Work task>
From the first line to the last, retype everything below exactly, minus the pictures.

Information supplied>
※ ※ ※

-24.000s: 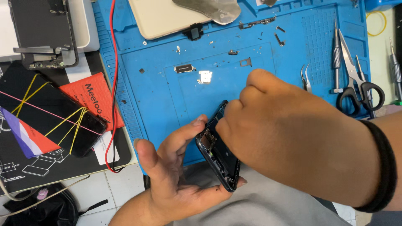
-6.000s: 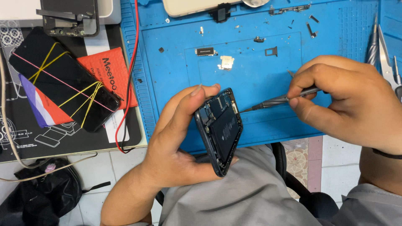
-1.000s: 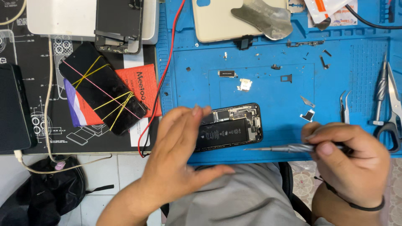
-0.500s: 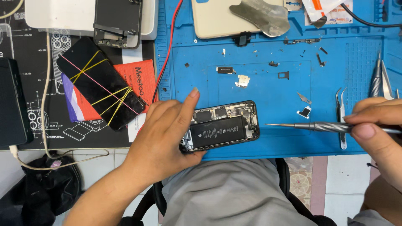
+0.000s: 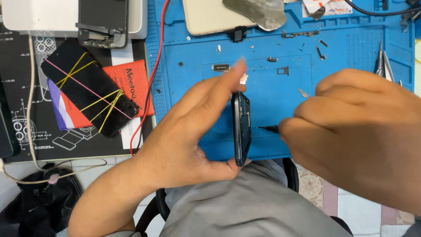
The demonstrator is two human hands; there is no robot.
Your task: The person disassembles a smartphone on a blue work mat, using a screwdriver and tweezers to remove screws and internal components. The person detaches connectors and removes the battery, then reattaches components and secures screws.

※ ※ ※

Written answer>
-24.000s: 
-6.000s: 
-1.000s: 
-0.500s: 
+0.000s: 
The demonstrator is two human hands; there is no robot.
Your task: The person disassembles a smartphone on a blue work mat, using a screwdriver and tweezers to remove screws and internal components. The person detaches connectors and removes the battery, then reattaches components and secures screws.

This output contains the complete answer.